▼
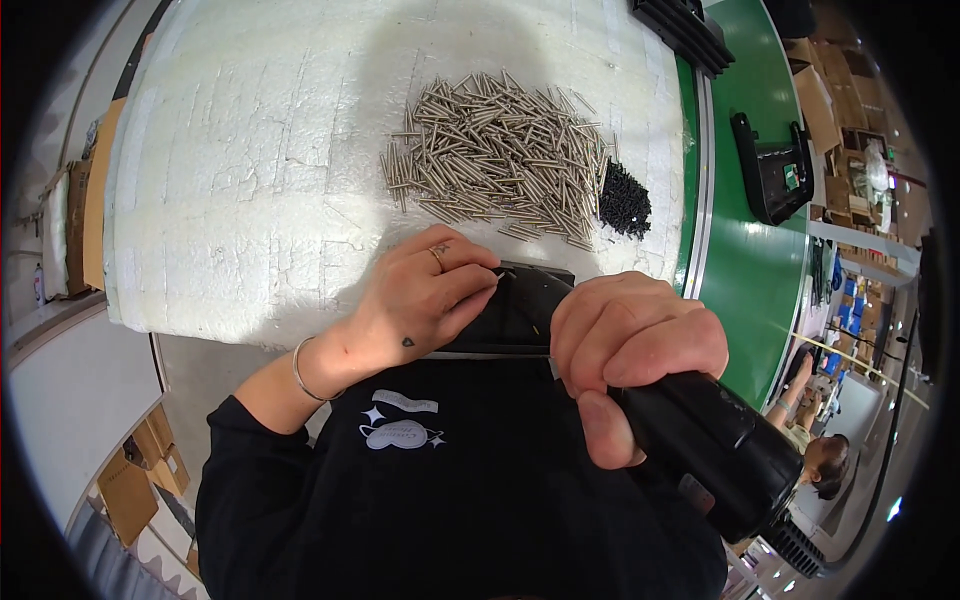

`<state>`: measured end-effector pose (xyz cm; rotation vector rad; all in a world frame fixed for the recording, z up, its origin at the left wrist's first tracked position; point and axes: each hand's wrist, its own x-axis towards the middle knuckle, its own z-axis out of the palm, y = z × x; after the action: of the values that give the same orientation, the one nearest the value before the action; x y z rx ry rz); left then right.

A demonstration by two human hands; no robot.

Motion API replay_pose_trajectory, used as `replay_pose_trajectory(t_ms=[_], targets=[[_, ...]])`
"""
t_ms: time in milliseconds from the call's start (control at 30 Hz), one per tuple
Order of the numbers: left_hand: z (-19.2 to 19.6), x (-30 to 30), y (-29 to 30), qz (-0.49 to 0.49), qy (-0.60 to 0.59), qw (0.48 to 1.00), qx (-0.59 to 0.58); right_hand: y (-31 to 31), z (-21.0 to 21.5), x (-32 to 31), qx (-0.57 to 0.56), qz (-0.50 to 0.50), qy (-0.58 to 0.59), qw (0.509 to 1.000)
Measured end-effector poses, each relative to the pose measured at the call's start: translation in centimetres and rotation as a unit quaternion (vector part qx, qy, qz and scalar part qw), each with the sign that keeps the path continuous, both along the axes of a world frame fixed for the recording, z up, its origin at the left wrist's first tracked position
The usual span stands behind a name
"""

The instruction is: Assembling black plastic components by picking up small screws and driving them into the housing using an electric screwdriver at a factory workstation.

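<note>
My right hand (630, 345) is wrapped around the body of a black power screwdriver (720, 445), which points toward a black part (520, 305) at the near edge of the white foam-covered table (250, 170). My left hand (425, 295), with a ring and a wrist bangle, pinches the black part at its top edge with fingertips together. Beyond the hands lies a heap of several silver metal pins (500, 155), with a small pile of black screws (625, 200) at its right end.
A green conveyor belt (750, 260) runs along the table's right side, carrying a black housing (770, 165) and another black part (685, 30) farther back. Cardboard boxes stand at far right and lower left. Another person (815, 455) sits at lower right.
</note>
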<state>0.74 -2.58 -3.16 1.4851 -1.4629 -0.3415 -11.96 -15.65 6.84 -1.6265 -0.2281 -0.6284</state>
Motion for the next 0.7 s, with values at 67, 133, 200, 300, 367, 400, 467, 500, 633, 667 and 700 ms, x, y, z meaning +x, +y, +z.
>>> replay_pose_trajectory(t_ms=[67, 133, 200, 300, 367, 400, 467, 500, 633, 667, 700], targets=[[-0.1, 0.0, 0.0, 0.001, -0.002, 1.0, -0.001, 0.0, -0.2, 0.1, 0.011, -0.012, -0.003, 1.0], [0.0, -0.1, 0.0, -0.003, -0.004, 1.0, -0.004, 0.0, -0.2, 0.0, 0.008, -0.015, -0.001, 1.0], [0.2, -0.2, -0.2, -0.007, -0.006, 1.0, 0.0, -0.1, -0.1, 0.0, -0.001, -0.024, 0.002, 1.0], [0.0, 0.0, 0.0, 0.002, -0.018, 1.0, 0.005, -0.2, -0.4, -0.4, -0.023, -0.038, 0.004, 0.999], [0.3, 0.0, -0.2, -0.015, -0.028, 0.999, 0.001, -0.3, -0.1, -1.5, 0.196, -0.124, -0.043, 0.972], [0.8, 0.0, 0.0, -0.004, -0.039, 0.999, 0.025, -1.5, 0.4, -2.4, 0.213, -0.106, -0.069, 0.969], [1.7, -0.1, 0.7, -0.001, -0.066, 0.994, 0.086, -3.2, 0.7, -3.9, 0.173, -0.21, -0.118, 0.955], [2.8, -0.4, 0.9, -0.003, -0.065, 0.994, 0.082, -4.0, 0.3, -4.6, 0.148, -0.255, -0.124, 0.948], [4.5, -1.2, 1.6, -0.052, -0.166, 0.966, 0.192, -5.2, -1.4, -6.4, 0.108, -0.345, -0.071, 0.93], [4.4, -1.1, 1.7, -0.079, -0.172, 0.956, 0.224, -5.2, -1.7, -6.5, 0.103, -0.371, -0.044, 0.922], [4.4, -1.1, 1.7, -0.108, -0.179, 0.944, 0.255, -5.3, -2.0, -6.6, 0.103, -0.373, -0.045, 0.921]])
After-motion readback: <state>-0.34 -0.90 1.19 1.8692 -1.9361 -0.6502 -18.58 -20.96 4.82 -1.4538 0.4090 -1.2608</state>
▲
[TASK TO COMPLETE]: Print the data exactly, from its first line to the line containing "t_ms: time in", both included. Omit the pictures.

[ANSWER BELOW]:
`<state>`: measured end-effector pose (xyz cm; rotation vector rad; all in a world frame fixed for the recording, z up, its origin at the left wrist's first tracked position; point and axes: each hand's wrist, its own x-axis towards the middle knuckle, its own z-axis out of the palm, y = z × x; after the action: of the values that give the same orientation, the one nearest the value before the action; x y z rx ry rz); left then right.

A demonstration by two human hands; no robot.

Motion API replay_pose_trajectory, used as `replay_pose_trajectory(t_ms=[_], targets=[[_, ...]])`
"""
t_ms: time in milliseconds from the call's start (control at 30 Hz), one per tuple

The answer has been fully stated.